For the rare biomedical researcher with a truly unique last name, or at least last
name and first initial, perhaps this is not a major concern. However, for the Tanaka
Ks and Harrison AMs of this world, it is. As long as these researchers continue to
publish in differing academic fields, manual curation will continue to struggle in
the absence of unique author identifiers. However, we already know that this system
is fundamentally problematic.11 Maybe some biomedical researchers will eventually
add or invent additional middle names.6 (We will not even touch the subject of name
changes,17 which is a complex legal matter in the USA and can be a protracted process
of obtaining a ‘deed poll’ in the UK.) However, when the Tanaka Ks and Harrison AMs
of the biomedical research world begin to publish within similar fields,18
19 and/or together in collaborative scientific endeavours, what will happen then?
The solution to this problem is for PubMed to shift to an arXiv-like, self-curation
system, which requires not only this continued plea but also vision and leadership
from the highest levels of the international biomedical research community. The pathway
to achieve this solution is not trivial and not unique. One pathway to reach this
solution is for PubMed to adopt an existing unique author identifier system, such
as ORCID, which is already used by many publishing groups. Another option is for PubMed
to create its own unique author identifier system, which already partially exists
in forms such as eRA Commons and SciENcv. No pathway will be free.

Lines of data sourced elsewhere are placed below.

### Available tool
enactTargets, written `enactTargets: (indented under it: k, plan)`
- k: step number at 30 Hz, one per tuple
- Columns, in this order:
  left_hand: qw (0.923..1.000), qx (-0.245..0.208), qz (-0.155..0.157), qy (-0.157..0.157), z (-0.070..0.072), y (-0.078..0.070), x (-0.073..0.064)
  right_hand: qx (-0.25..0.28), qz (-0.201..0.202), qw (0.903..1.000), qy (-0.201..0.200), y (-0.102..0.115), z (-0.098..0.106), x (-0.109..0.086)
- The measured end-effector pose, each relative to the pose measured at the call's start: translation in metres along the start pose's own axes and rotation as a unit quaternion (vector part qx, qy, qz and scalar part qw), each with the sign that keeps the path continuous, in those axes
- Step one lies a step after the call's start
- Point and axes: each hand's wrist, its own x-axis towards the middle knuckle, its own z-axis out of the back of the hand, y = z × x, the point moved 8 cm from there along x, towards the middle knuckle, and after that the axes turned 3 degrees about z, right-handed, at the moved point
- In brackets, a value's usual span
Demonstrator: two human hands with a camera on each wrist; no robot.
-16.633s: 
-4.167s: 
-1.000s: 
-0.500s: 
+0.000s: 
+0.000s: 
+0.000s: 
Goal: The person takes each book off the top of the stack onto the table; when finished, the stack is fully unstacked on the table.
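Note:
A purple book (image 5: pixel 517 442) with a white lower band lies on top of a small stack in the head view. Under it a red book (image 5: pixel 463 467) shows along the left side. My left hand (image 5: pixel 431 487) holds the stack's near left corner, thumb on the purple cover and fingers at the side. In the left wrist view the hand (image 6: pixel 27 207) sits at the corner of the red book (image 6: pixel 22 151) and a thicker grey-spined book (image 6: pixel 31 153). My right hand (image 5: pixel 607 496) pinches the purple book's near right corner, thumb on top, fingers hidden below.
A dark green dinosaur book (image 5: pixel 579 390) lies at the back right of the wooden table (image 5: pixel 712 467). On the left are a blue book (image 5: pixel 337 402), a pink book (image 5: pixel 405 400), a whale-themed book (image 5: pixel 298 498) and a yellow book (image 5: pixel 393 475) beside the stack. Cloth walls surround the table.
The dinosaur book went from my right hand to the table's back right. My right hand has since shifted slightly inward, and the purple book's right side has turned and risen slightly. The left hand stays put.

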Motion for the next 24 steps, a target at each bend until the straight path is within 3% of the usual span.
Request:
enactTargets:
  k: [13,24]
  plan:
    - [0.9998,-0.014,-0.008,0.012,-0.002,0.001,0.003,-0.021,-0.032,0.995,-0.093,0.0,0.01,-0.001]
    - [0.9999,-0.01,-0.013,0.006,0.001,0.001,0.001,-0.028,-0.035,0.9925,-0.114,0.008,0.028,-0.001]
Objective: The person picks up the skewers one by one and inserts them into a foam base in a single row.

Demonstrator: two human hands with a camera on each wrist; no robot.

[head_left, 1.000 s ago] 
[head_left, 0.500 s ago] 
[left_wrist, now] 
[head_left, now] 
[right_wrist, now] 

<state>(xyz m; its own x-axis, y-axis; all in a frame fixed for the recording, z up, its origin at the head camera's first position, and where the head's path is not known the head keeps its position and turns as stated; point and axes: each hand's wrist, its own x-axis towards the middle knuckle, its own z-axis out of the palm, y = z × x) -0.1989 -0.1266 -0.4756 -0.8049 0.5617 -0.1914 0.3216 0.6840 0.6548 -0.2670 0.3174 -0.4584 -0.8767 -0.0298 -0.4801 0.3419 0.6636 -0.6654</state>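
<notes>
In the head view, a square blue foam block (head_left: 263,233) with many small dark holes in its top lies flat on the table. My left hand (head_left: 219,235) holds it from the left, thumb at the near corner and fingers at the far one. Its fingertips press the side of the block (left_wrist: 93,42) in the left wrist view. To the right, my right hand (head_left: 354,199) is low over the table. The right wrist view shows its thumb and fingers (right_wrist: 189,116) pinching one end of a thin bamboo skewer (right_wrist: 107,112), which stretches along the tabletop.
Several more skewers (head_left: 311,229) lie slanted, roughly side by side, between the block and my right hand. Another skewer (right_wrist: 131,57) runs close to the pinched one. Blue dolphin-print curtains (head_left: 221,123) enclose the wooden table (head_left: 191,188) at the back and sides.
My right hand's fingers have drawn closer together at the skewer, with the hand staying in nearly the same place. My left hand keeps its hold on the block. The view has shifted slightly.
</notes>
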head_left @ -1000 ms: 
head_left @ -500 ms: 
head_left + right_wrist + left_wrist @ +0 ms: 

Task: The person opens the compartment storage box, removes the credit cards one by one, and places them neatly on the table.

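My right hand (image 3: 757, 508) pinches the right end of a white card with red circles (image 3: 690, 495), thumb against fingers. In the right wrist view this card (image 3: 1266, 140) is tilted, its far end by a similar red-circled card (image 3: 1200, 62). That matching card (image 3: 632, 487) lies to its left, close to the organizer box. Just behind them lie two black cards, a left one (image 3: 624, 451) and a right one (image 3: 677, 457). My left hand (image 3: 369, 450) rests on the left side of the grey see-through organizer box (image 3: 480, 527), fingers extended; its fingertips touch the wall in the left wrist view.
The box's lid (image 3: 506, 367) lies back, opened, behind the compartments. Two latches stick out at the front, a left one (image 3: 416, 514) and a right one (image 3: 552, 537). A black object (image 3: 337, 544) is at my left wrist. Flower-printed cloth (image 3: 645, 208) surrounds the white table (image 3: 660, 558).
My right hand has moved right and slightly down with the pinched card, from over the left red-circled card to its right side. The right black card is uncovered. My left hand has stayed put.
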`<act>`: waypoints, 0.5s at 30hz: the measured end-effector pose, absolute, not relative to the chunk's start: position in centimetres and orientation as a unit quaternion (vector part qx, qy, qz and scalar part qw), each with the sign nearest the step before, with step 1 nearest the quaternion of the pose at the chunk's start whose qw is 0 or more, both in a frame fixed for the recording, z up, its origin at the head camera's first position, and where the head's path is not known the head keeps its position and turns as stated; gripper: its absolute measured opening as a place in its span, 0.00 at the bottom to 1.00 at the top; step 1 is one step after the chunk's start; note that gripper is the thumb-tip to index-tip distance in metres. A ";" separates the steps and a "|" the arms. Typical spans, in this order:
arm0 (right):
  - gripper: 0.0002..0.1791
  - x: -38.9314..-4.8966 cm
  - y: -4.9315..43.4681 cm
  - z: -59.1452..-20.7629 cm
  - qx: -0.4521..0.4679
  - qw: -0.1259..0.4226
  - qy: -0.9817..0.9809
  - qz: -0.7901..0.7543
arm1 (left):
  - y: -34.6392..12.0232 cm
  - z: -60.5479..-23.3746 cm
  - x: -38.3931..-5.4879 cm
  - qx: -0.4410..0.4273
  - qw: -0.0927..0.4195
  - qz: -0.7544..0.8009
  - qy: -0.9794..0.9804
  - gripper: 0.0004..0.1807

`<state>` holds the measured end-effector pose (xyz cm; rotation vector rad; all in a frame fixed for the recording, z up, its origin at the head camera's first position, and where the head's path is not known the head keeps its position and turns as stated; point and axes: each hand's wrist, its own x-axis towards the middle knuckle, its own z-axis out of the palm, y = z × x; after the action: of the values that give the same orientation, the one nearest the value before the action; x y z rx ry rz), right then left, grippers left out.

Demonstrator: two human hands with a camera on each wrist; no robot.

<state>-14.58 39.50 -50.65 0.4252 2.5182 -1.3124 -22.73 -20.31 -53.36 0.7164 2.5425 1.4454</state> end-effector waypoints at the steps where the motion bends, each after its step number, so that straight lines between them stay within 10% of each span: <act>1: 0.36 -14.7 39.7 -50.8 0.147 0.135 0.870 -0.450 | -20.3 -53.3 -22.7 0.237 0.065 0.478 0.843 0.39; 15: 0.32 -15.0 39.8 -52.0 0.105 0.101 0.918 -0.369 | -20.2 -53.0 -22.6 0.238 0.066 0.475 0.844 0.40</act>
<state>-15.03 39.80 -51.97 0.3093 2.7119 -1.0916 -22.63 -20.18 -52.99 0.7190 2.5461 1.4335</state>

Although self-curation
has worked well for arXiv, a comparatively greater amount of supervised-curation,
which is already the case for proprietary systems such as Scopus, may be required
for biomedical researchers to mitigate some of the flaws of self-curation. It should
also be noted that the worldwide ‘PubMed research community’ is significantly larger
than the worldwide ‘arXiv research community’, which increases the challenge of implementation
of this solution.
Any pathway to this solution should also optimise implementation time, which is already
an area of active informatics research. However, the complexity of the relationship
between clever biomedical researchers,20 publishing groups and funding organisations
continues to increase. Thus, a renewed push for urgency for this change is needed
from the increasingly fast-paced communities of science and medicine.